Task prompt:
Within the material below, locate the line with "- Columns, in" and the line with "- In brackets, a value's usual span", then return those two lines and all lines between them, exactly as written.

The records:
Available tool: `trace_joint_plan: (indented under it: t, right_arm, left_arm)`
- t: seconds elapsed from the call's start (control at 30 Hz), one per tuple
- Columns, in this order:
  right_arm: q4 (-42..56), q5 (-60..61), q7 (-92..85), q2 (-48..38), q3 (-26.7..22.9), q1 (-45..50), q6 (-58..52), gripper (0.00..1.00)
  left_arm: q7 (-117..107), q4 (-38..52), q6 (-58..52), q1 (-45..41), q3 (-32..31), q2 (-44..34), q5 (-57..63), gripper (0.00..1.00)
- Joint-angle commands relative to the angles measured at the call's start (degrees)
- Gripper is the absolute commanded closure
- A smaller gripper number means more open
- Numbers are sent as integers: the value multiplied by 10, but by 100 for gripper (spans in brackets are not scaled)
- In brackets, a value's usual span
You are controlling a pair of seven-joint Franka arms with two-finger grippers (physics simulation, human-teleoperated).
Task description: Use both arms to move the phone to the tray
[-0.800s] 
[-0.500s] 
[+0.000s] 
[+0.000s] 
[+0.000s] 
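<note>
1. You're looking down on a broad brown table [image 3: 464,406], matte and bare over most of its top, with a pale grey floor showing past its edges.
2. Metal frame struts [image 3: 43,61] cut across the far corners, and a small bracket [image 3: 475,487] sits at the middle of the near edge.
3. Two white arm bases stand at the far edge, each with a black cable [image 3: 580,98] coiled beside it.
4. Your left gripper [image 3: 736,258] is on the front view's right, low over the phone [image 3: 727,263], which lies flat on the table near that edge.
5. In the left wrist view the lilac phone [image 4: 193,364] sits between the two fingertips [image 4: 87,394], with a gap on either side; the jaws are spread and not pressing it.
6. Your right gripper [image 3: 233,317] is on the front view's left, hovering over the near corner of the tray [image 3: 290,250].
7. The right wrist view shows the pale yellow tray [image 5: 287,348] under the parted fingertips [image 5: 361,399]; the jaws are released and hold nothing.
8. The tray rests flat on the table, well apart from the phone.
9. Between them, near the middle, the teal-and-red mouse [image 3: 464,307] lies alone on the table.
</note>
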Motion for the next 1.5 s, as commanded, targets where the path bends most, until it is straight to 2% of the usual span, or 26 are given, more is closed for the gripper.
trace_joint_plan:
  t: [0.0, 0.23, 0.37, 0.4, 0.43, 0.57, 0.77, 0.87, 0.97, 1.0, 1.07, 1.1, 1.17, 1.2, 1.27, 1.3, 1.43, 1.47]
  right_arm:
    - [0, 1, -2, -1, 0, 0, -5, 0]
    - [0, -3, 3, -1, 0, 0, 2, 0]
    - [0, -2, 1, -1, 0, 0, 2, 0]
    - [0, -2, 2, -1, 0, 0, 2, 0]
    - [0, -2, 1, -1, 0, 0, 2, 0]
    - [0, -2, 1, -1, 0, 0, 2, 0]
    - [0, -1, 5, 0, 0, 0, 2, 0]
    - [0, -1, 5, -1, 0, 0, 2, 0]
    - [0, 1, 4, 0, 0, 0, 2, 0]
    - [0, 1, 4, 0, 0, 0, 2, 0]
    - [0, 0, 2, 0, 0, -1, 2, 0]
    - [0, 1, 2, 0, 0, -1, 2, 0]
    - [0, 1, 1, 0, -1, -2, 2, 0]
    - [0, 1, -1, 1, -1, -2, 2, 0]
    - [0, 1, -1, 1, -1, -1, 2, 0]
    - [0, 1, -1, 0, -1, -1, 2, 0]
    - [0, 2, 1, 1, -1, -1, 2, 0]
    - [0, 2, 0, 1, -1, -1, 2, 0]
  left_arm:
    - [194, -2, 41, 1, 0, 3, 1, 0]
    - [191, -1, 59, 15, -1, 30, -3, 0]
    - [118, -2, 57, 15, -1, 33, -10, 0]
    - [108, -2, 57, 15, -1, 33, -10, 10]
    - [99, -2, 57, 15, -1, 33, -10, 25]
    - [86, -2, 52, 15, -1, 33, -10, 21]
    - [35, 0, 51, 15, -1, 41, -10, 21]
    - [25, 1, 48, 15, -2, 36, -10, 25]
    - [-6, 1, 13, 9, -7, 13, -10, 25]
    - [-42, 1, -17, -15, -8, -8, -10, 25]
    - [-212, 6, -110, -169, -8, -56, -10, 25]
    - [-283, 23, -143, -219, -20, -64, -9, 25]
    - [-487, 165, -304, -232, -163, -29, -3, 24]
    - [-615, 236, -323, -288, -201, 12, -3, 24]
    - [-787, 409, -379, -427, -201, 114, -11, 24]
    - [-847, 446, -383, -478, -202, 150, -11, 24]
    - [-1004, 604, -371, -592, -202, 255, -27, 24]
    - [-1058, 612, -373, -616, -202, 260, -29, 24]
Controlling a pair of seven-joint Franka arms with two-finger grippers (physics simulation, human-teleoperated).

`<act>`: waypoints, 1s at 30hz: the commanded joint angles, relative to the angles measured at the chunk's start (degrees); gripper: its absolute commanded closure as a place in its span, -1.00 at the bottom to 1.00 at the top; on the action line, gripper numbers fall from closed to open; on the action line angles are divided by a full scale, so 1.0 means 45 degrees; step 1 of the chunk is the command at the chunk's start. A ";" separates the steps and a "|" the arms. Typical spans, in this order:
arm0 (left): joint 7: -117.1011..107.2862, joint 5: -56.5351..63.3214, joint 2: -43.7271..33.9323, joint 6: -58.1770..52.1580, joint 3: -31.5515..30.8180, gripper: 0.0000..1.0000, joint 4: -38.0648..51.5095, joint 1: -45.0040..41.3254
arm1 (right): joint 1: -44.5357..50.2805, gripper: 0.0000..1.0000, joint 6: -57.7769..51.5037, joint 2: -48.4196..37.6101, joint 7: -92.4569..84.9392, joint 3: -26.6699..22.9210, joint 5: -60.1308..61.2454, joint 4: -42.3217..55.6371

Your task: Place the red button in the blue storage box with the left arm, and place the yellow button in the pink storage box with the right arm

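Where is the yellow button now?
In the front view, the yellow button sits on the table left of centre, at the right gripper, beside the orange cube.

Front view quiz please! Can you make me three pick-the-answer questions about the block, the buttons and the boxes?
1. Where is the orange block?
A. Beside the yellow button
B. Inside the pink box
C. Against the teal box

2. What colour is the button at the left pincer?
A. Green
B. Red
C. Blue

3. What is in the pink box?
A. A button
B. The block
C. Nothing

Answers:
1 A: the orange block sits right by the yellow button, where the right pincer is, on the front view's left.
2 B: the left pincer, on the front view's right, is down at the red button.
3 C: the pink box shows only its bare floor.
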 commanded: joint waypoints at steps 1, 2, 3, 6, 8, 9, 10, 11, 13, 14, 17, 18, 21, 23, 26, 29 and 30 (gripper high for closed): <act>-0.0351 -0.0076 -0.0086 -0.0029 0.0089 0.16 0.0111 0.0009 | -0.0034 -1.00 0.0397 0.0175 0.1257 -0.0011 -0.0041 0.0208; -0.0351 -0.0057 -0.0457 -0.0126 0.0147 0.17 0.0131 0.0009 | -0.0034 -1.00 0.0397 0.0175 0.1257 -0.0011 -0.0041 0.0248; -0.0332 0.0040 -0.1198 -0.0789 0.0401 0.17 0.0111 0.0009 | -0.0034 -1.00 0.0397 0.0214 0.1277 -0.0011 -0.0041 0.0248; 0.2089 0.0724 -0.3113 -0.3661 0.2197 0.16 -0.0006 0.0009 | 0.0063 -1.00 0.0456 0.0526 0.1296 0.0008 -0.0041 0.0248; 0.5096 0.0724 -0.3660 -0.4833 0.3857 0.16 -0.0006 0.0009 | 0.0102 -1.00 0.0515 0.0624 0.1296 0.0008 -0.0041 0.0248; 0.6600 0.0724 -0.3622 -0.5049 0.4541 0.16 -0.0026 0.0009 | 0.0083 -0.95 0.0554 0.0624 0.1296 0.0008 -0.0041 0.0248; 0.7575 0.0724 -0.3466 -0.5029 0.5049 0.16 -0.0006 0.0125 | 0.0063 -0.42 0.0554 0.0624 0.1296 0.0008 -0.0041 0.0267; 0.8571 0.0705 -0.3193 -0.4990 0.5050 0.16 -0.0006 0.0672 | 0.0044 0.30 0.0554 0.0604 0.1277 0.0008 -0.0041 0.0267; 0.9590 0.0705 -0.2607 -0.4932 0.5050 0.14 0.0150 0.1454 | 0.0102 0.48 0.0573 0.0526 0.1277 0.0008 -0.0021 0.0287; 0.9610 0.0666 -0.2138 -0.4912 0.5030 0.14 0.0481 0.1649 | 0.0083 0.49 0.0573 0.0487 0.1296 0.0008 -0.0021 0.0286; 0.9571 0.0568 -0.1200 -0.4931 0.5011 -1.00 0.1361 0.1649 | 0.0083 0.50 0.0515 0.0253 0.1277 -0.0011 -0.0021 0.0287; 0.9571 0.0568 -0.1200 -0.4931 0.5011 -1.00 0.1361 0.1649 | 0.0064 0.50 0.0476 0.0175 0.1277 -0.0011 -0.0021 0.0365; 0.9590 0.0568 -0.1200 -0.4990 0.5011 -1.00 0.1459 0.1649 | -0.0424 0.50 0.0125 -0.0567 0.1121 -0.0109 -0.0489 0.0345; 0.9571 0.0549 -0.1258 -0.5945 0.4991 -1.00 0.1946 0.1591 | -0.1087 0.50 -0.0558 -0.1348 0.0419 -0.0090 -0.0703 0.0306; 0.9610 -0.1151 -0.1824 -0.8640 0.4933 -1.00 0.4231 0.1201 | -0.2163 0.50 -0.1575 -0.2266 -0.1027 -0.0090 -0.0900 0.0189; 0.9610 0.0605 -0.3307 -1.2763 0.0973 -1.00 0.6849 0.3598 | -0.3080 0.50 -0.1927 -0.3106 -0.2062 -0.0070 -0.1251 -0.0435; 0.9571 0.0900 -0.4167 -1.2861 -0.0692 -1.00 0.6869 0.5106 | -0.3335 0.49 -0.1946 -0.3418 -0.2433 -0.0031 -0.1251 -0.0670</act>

Output for this exercise:
- Columns, in this order:
  right_arm: q4 (-42..56), q5 (-60..61), q7 (-92..85), q2 (-48..38), q3 (-26.7..22.9), q1 (-45..50), q6 (-58..52), gripper (0.00..1.00)
  left_arm: q7 (-117..107), q4 (-38..52), q6 (-58..52), q1 (-45..41), q3 (-32..31), q2 (-44..34), q5 (-57..63), gripper (0.00..1.00)
- Joint-angle commands relative to the angles measured at the call's start (degrees)
- Gripper is the absolute commanded closure
- A smaller gripper number means more open
- Numbers are sent as integers: the value multiplied by 10, but by 100 for gripper (spans in brackets are not scaled)
- In brackets, a value's usual span

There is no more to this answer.